The money looked good. Better than the usual chump change for volunteering as a lab rat. “Clinical depression a plus,” the listing said. Charles laughed. At least it was a plus for someone.
He got to the psych lab early. Stacey gave him the forms. He used a little poetic license. “Do you think about suicide?” He checked “often.” “Have you ever attempted suicide?” “Are you currently taking medication?” Deciding to be cautious, Charles answered no for both. What they didn’t know wouldn’t keep him from that cash.
Stacey called the next day. “You’re in. Can you make it Saturday?” He sure could.
More forms, disclaimers listing possible complications. He had his appendix out, the consent forms were the same. Scary stuff listed, but never really happened. He signed and Stacey took the clipboard, nodding as she looked them over. Pity, Charles thought. She’d be pretty with her hair down.
He fidgeted in a small room with a big mirror. Finally Stacey opened the door. Putting a pill bottle and a Coke on the table, she sat. “It’s a new anti-depressant. We can begin today. You’ll return for one dose daily for ten days.”
“Wow, it works in ten days?” He shook the pill bottle.
“We anticipate beneficial changes in brain chemistry within 48 hours,” Stacey told him. She took the bottle and dropped a capsule into his hand. He popped it, washing it down with soda.

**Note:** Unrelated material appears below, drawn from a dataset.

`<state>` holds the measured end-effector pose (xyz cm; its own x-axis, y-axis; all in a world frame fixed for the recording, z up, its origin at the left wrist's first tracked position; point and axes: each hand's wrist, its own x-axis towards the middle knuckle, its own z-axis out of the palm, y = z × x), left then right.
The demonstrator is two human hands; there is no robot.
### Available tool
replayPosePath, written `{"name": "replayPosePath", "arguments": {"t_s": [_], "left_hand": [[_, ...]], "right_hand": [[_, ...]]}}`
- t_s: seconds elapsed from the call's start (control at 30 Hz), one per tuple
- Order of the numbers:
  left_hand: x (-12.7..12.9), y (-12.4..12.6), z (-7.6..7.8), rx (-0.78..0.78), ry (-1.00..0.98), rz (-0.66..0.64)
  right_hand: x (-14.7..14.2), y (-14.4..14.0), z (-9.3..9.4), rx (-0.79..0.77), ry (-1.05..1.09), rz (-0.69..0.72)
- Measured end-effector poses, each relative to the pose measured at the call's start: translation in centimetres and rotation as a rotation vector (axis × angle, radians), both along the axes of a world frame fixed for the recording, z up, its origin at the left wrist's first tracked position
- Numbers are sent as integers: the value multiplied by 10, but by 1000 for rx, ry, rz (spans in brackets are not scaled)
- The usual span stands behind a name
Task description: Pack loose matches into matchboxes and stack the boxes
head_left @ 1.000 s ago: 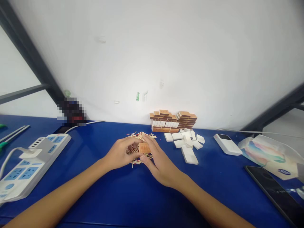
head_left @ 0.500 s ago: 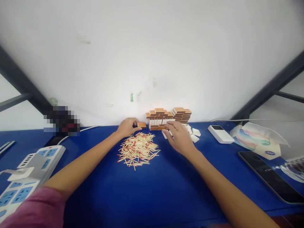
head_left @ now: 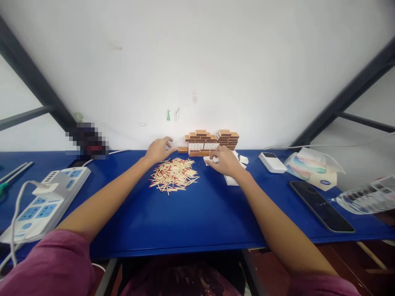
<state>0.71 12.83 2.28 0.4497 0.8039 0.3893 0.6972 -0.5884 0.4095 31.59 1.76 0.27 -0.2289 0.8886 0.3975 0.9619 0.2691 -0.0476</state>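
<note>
A heap of red-tipped matches (head_left: 173,174) lies on the blue table (head_left: 197,213). Behind it, against the white wall, stands a stack of brown matchboxes (head_left: 211,142). One brown matchbox (head_left: 182,150) lies alone at the stack's left end. My left hand (head_left: 159,149) rests just left of that box, fingers spread, holding nothing. My right hand (head_left: 224,160) lies over a cluster of white inner trays (head_left: 237,162), fingertips on one tray; whether it grips it is unclear.
A white and blue power strip (head_left: 43,201) with a cable sits at the left. To the right are a white power bank (head_left: 272,162), a tissue pack (head_left: 313,168), a black phone (head_left: 321,205) and a printed sheet (head_left: 367,197). Dark steel frame bars rise on both sides.
My left hand carried a brown matchbox from the match heap to the stack's left end and let go of it. My right hand moved from the heap to the white trays.
</note>
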Motion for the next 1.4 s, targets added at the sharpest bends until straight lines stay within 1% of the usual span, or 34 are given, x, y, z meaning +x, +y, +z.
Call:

Sleepiness hit hard that night. Charles crashed before 11:00. Before he fell asleep, he muzzily wondered if he should stop taking his usual Prozac. Waking with a start, he was more than rested. He was ready to get the day going. Weird thing was it was only 4:00. He shrugged and dove into the history assignment. An hour later, he hit PRINT. He finished the paper in an hour? This stuff was good. It was better than they said.
The extra energy helped him do calculus homework the next day, but afterward he couldn’t stop doing proofs. New ideas chased one another, leaving no room for physical coordination. He stumbled through campus to the psych lab. This stuff was great. He just had to get control of it.
In the small room, he held his head and breathed deeply. Stacey frowned and turned to the mirror. A knock on the door echoed. He listened to the rumble of a man’s voice. Stacey returned and gave him a capsule.
“We’d like you to stay for an hour this time, okay?” He nodded, his brain sloshing in his skull.
Moments after it hit his bloodstream, the medication blossomed in his mind. He smelled colors, heard the vibrations of molecules. Thoughts blasted together, drilling through his head. He didn’t feel himself fall from the chair, curl up under the table, cover his ears. He didn’t hear his own screams.
He didn’t hear Stacey. “I don’t understand. He got the placebo.”